--- Data ---
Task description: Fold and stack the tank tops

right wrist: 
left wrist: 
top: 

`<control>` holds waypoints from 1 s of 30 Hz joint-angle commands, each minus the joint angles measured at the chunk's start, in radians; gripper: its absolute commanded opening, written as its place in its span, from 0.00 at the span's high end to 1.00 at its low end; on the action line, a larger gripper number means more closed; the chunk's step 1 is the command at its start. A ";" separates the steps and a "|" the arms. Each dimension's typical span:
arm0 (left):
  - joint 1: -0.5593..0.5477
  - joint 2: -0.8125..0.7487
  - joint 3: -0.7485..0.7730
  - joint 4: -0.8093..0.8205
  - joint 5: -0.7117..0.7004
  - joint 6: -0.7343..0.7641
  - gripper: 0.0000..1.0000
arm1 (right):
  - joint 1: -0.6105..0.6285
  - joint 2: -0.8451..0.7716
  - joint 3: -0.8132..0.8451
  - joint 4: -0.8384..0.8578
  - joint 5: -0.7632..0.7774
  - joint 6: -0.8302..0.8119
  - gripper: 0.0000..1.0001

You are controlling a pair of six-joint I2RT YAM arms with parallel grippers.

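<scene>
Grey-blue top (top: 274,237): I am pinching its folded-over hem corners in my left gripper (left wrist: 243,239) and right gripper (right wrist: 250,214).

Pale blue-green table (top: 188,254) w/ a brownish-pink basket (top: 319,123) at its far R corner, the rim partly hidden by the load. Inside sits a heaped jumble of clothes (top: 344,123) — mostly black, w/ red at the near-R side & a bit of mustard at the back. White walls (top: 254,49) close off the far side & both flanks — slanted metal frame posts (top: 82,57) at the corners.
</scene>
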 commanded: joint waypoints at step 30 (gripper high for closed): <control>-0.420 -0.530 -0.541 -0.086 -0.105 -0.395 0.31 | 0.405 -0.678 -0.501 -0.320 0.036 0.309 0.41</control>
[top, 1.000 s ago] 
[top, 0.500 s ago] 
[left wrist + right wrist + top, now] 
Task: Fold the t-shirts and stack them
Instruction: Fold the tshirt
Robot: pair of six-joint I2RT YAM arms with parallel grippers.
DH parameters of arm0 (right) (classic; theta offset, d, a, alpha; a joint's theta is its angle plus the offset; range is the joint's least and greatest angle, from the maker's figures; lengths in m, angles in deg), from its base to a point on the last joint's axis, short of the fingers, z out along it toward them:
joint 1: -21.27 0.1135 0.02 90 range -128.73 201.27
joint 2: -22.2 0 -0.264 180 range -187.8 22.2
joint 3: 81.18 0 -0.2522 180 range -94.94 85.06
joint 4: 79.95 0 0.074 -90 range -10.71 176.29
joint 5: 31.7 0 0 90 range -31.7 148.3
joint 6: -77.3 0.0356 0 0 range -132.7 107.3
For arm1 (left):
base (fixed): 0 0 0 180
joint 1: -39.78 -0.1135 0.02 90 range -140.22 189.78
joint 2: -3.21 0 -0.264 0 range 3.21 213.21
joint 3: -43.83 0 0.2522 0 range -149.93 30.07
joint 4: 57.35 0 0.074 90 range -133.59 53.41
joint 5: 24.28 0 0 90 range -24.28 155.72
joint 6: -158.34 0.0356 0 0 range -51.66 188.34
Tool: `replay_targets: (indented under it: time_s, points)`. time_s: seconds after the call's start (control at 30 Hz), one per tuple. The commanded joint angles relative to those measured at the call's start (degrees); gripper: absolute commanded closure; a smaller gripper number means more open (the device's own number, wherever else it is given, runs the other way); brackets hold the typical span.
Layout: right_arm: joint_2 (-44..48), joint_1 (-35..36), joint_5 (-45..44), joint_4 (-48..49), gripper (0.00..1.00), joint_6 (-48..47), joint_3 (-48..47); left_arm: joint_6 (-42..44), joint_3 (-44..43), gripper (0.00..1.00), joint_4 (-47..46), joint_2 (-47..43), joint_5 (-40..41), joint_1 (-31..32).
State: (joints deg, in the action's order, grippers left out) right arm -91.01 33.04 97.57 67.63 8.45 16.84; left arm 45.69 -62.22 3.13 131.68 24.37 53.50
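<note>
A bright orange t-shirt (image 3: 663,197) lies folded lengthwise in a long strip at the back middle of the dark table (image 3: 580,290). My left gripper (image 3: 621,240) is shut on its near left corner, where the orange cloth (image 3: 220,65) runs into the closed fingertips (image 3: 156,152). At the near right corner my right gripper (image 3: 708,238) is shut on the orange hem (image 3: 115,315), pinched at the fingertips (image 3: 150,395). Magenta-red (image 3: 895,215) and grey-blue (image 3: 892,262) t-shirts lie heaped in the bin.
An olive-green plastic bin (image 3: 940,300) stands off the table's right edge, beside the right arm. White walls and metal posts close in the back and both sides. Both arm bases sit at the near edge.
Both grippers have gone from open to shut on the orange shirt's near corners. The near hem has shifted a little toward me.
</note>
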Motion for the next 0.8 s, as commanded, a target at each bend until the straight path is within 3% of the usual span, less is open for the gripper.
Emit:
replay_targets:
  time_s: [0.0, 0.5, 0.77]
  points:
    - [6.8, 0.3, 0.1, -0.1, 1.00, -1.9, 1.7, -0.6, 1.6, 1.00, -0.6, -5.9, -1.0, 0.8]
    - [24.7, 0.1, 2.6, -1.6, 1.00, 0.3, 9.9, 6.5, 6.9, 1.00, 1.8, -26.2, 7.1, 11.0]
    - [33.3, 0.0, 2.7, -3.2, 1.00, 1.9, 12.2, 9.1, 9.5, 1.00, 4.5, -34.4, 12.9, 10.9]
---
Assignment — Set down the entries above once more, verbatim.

Solution to this exercise —
Task description: Fold and stack the tank tops

right wrist: 
left wrist: 
top: 

`<control>` holds waypoints from 1 s of 30 Hz joint-angle commands, each minus the joint angles measured at the chunk's start, in radians; gripper: its absolute commanded opening, written as its place in its span, from 0.00 at the span's high end to 1.00 at its low end; on the action line, a larger gripper number means more closed; the chunk's step 1 is the command at its start. A ";" separates the steps and a "|" the arms. Each dimension's typical span:
arm0 (left):
  - joint 1: -0.5593..0.5477
  - joint 2: -0.8125..0.7487
  - joint 3: -0.7485..0.7730
  - joint 4: -0.8093..0.8205
  - joint 5: -0.7117..0.7004
  - joint 6: -0.7343..0.7641
  - gripper: 0.0000..1.0000
arm1 (right):
  - joint 1: -0.6105..0.6285
  - joint 2: -0.8451..0.7716
  - joint 3: -0.8132..0.8451
  - joint 4: -0.8384..0.8578
  - joint 5: -0.7632..0.7774
  - joint 6: -0.8302..0.8119
  - gripper: 0.0000..1.0001

You are controlling a pair of six-joint I2RT YAM arms with parallel grippers.

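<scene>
Grey-blue top (top: 274,237): I am pinching its folded-over hem corners in my left gripper (left wrist: 243,239) and right gripper (right wrist: 250,214).

Pale blue-green table (top: 188,254) w/ a brownish-pink basket (top: 319,123) at its far R corner, the rim partly hidden by the load. Inside sits a heaped jumble of clothes (top: 344,123) — mostly black, w/ red at the near-R side & a bit of mustard at the back. White walls (top: 254,49) close off the far side & both flanks — slanted metal frame posts (top: 82,57) at the corners.
</scene>
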 commanded: joint waypoints at step 30 (gripper high for closed): <control>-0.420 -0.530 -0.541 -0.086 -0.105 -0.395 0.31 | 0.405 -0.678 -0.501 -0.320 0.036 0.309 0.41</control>
[top, 1.000 s ago] 
[top, 0.500 s ago] 
[left wrist + right wrist + top, now] 
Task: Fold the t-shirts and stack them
Instruction: Fold the tshirt
Robot: pair of six-joint I2RT YAM arms with parallel grippers.
DH parameters of arm0 (right) (classic; theta offset, d, a, alpha; a joint's theta is its angle plus the offset; range is the joint's least and greatest angle, from the maker's figures; lengths in m, angles in deg), from its base to a point on the last joint's axis, short of the fingers, z out along it toward them:
joint 1: -21.27 0.1135 0.02 90 range -128.73 201.27
joint 2: -22.2 0 -0.264 180 range -187.8 22.2
joint 3: 81.18 0 -0.2522 180 range -94.94 85.06
joint 4: 79.95 0 0.074 -90 range -10.71 176.29
joint 5: 31.7 0 0 90 range -31.7 148.3
joint 6: -77.3 0.0356 0 0 range -132.7 107.3
For arm1 (left):
base (fixed): 0 0 0 180
joint 1: -39.78 -0.1135 0.02 90 range -140.22 189.78
joint 2: -3.21 0 -0.264 0 range 3.21 213.21
joint 3: -43.83 0 0.2522 0 range -149.93 30.07
joint 4: 57.35 0 0.074 90 range -133.59 53.41
joint 5: 24.28 0 0 90 range -24.28 155.72
joint 6: -158.34 0.0356 0 0 range -51.66 188.34
Tool: `replay_targets: (indented under it: time_s, points)`. time_s: seconds after the call's start (control at 30 Hz), one per tuple. The commanded joint angles relative to those measured at the call's start (degrees); gripper: absolute commanded closure; a smaller gripper number means more open (the device's own number, wherever else it is given, runs the other way); brackets hold the typical span.
Layout: right_arm: joint_2 (-44..48), joint_1 (-35..36), joint_5 (-45..44), joint_4 (-48..49), gripper (0.00..1.00), joint_6 (-48..47), joint_3 (-48..47); left_arm: joint_6 (-42..44), joint_3 (-44..43), gripper (0.00..1.00), joint_4 (-47..46), joint_2 (-47..43), joint_5 (-40..41), joint_1 (-31..32).
State: (joints deg, in the action's order, grippers left out) right arm -91.01 33.04 97.57 67.63 8.45 16.84; left arm 45.69 -62.22 3.13 131.68 24.37 53.50
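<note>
A bright orange t-shirt (image 3: 663,197) lies folded lengthwise in a long strip at the back middle of the dark table (image 3: 580,290). My left gripper (image 3: 621,240) is shut on its near left corner, where the orange cloth (image 3: 220,65) runs into the closed fingertips (image 3: 156,152). At the near right corner my right gripper (image 3: 708,238) is shut on the orange hem (image 3: 115,315), pinched at the fingertips (image 3: 150,395). Magenta-red (image 3: 895,215) and grey-blue (image 3: 892,262) t-shirts lie heaped in the bin.
An olive-green plastic bin (image 3: 940,300) stands off the table's right edge, beside the right arm. White walls and metal posts close in the back and both sides. Both arm bases sit at the near edge.
Both grippers have gone from open to shut on the orange shirt's near corners. The near hem has shifted a little toward me.
</note>
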Motion for the next 0.8 s, as commanded, a target at each bend until the straight path is within 3% of the usual span, less is open for the gripper.
Emit:
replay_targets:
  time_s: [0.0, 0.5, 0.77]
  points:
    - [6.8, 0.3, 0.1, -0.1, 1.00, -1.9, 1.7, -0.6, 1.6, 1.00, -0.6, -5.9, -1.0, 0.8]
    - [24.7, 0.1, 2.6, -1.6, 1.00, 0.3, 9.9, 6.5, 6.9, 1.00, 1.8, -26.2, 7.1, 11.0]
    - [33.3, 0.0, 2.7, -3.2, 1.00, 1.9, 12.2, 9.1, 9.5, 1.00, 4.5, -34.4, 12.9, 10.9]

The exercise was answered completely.